(Directions for this task):
Please filter the data below down to the lines holding the string "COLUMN".

(Stored records):
▼▼▼

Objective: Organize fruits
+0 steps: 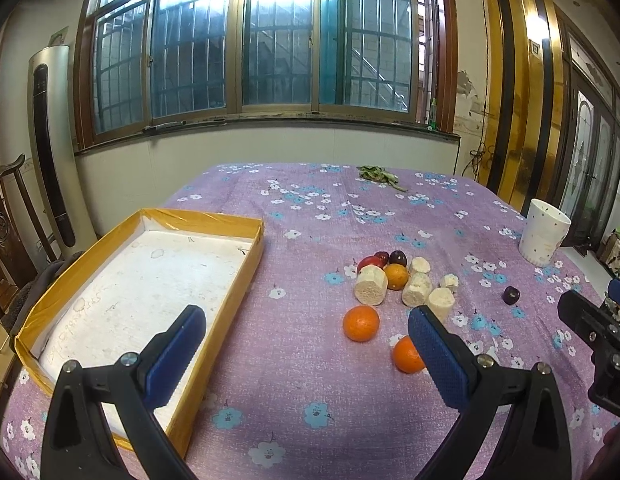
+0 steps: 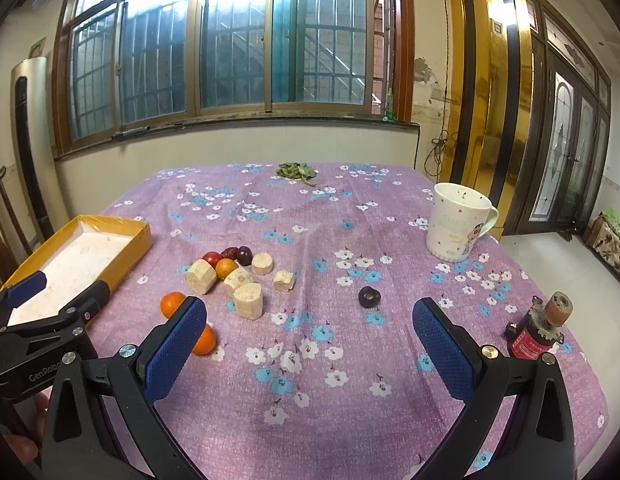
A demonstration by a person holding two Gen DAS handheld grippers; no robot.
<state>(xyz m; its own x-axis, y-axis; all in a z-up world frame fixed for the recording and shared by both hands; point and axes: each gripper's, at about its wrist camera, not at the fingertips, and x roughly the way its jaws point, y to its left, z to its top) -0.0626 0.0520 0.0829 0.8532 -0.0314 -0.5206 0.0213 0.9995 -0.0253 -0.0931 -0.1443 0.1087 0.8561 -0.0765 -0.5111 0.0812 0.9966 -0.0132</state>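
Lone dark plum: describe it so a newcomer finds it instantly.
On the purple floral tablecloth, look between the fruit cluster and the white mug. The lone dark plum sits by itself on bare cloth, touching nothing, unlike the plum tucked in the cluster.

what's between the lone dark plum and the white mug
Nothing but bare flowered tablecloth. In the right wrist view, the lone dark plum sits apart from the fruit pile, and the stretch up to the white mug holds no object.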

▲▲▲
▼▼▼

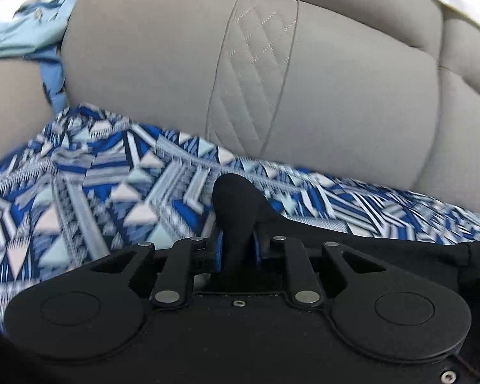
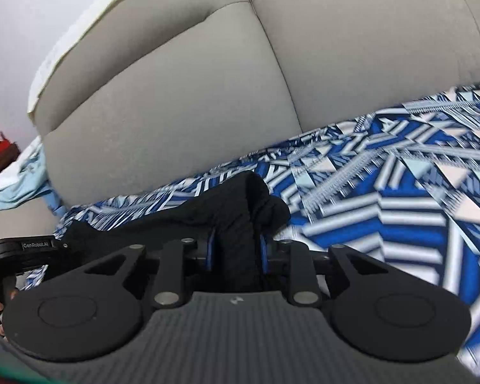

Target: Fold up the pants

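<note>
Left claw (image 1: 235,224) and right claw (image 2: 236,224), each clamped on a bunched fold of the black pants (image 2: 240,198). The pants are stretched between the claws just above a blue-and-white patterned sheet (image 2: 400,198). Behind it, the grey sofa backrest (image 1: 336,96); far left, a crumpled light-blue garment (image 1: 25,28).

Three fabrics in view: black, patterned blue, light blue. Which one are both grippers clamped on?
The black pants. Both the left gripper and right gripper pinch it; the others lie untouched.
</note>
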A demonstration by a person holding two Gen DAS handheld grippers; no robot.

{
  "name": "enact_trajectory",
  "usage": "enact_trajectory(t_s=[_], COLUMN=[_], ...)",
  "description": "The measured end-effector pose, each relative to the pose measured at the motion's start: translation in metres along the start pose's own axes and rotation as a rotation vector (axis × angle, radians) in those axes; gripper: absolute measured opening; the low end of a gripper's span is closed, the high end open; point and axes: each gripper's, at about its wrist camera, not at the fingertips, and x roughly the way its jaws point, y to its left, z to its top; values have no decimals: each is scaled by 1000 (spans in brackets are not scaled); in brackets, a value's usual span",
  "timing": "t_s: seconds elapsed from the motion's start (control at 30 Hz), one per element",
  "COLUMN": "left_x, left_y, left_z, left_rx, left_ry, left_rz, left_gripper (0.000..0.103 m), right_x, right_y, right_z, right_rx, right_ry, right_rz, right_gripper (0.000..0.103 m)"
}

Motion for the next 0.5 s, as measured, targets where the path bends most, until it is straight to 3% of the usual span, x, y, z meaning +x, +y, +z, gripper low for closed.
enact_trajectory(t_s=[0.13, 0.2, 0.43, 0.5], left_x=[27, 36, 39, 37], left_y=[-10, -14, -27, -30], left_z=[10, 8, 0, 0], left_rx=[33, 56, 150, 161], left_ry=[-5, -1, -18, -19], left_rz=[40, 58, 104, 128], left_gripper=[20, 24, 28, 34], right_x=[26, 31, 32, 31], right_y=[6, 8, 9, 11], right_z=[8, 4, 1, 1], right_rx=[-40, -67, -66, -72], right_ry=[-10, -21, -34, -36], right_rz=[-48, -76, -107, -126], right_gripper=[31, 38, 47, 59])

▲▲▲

(Response for this exercise):
  "usage": "enact_trajectory(t_s=[_], COLUMN=[_], ...)",
  "COLUMN": "left_x, left_y, left_z, left_rx, left_ry, left_rz, left_gripper (0.000..0.103 m), right_x, right_y, right_z, right_rx, right_ry, right_rz, right_gripper (0.000..0.103 m)"

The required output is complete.